Pictures stay out. Everything else in the listing below gets written out exactly.
GIVEN INFORMATION below:
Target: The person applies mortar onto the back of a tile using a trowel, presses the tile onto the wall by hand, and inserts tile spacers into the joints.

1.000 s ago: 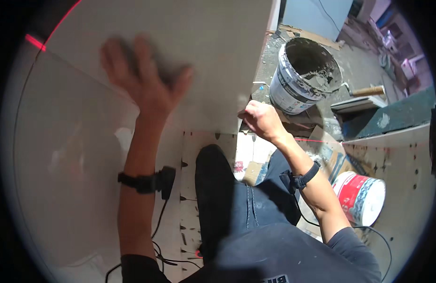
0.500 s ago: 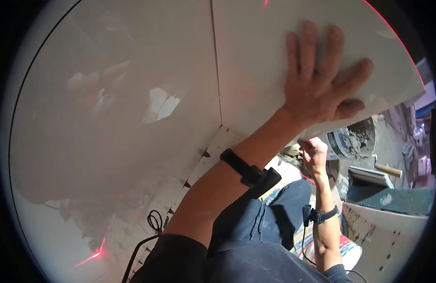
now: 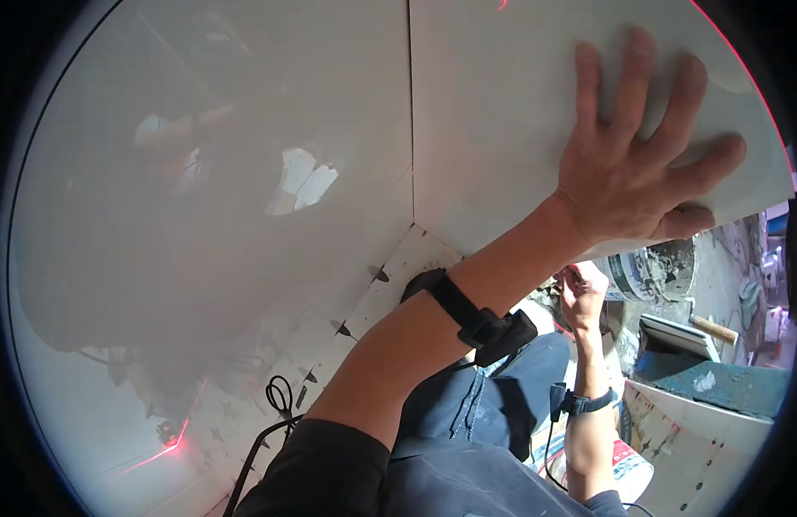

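My left hand [image 3: 627,164] lies flat with its fingers spread on a large glossy pale tile [image 3: 484,112] at the upper right. A black strap [image 3: 467,310] is around that forearm, which crosses in front of the tile's lower edge. Below that edge, my right hand [image 3: 584,293] is closed with curled fingers. Its fingertips are partly hidden, and I cannot make out what they hold. A second large tile [image 3: 329,95] meets the first along a thin dark seam. Several dark wedge-shaped tabs [image 3: 378,273] stick out along the lower tiles.
A bucket [image 3: 627,276] smeared with grey mortar stands beyond my right hand. Near it lies a trowel [image 3: 678,336] with a wooden handle, beside a blue-green beam [image 3: 709,379]. A red laser line [image 3: 172,444] crosses the lower left. A black cable [image 3: 252,452] runs beside my left arm.
My left hand has slid to the right across the tile, still flat and spread. The whole view has shifted slightly. My right hand stays closed below the tile's edge.
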`<state>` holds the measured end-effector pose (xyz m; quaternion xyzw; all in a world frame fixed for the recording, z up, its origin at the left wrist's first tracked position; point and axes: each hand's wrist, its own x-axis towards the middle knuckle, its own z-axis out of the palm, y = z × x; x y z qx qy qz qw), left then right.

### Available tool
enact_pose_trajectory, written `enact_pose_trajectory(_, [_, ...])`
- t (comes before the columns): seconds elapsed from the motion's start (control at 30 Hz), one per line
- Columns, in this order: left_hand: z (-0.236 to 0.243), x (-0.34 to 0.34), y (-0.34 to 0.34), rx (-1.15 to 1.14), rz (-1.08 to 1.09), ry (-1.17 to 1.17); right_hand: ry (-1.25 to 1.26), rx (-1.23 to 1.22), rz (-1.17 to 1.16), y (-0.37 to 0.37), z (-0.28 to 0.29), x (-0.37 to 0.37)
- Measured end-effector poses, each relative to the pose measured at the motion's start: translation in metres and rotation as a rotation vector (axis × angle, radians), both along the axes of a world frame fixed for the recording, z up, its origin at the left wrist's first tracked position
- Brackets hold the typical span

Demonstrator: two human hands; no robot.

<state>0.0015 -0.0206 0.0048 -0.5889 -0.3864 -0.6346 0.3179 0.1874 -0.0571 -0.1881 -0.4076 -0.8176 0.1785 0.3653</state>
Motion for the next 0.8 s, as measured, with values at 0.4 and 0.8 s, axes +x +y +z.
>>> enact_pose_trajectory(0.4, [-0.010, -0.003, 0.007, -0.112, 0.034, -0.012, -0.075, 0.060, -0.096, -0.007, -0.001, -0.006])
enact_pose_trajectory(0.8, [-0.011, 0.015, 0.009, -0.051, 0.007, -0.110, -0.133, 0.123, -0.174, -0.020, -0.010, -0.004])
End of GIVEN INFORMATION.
## TASK ANSWER
Target: The person applies mortar onto the back of a tile using a trowel, presses the tile onto the wall by hand, and inserts tile spacers into the joints.

1.000 s ago: 
0.500 s ago: 
now: 

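My left hand [image 3: 627,164] lies flat with its fingers spread on a large glossy pale tile [image 3: 484,112] at the upper right. A black strap [image 3: 467,310] is around that forearm, which crosses in front of the tile's lower edge. Below that edge, my right hand [image 3: 584,293] is closed with curled fingers. Its fingertips are partly hidden, and I cannot make out what they hold. A second large tile [image 3: 329,95] meets the first along a thin dark seam. Several dark wedge-shaped tabs [image 3: 378,273] stick out along the lower tiles.
A bucket [image 3: 627,276] smeared with grey mortar stands beyond my right hand. Near it lies a trowel [image 3: 678,336] with a wooden handle, beside a blue-green beam [image 3: 709,379]. A red laser line [image 3: 172,444] crosses the lower left. A black cable [image 3: 252,452] runs beside my left arm.
My left hand has slid to the right across the tile, still flat and spread. The whole view has shifted slightly. My right hand stays closed below the tile's edge.
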`<state>` holds the measured end-effector pose (xyz m; quaternion xyzw; all in a world frame fixed for the recording, z up, its origin at the left wrist's first tracked position; point and axes: each hand's wrist, its own x-axis towards the middle knuckle, its own z-axis out of the palm, y = z × x; x y z qx qy qz qw), left then right.

### Available tool
enact_pose_trajectory, written `enact_pose_trajectory(_, [_, ...])`
- t (comes before the columns): seconds elapsed from the motion's start (control at 30 Hz), one per line
- Columns, in this order: left_hand: z (-0.236 to 0.243), x (-0.34 to 0.34), y (-0.34 to 0.34), rx (-1.15 to 1.14), rz (-1.08 to 1.09), ry (-1.17 to 1.17); right_hand: ry (-1.25 to 1.26), rx (-1.23 to 1.22), rz (-1.17 to 1.16), y (-0.37 to 0.37), z (-0.28 to 0.29), x (-0.37 to 0.37)
- Measured end-effector poses, each relative to the pose measured at the motion's start: translation in metres and rotation as a rotation vector (axis × angle, radians), both along the axes of a world frame fixed for the recording, z up, its origin at the left wrist's first tracked position
- Brackets hold the typical span

Demonstrator: two human hands; no robot.

<state>0.0015 -0.0206 0.0048 -0.5889 -0.3864 -0.6346 0.3179 0.1874 -0.0571 -0.1881 -0.4076 -0.8176 0.1785 0.3653</state>
Motion for the next 0.8 s, as measured, with values at 0.4 and 0.8 s, axes +x +y +z.
>>> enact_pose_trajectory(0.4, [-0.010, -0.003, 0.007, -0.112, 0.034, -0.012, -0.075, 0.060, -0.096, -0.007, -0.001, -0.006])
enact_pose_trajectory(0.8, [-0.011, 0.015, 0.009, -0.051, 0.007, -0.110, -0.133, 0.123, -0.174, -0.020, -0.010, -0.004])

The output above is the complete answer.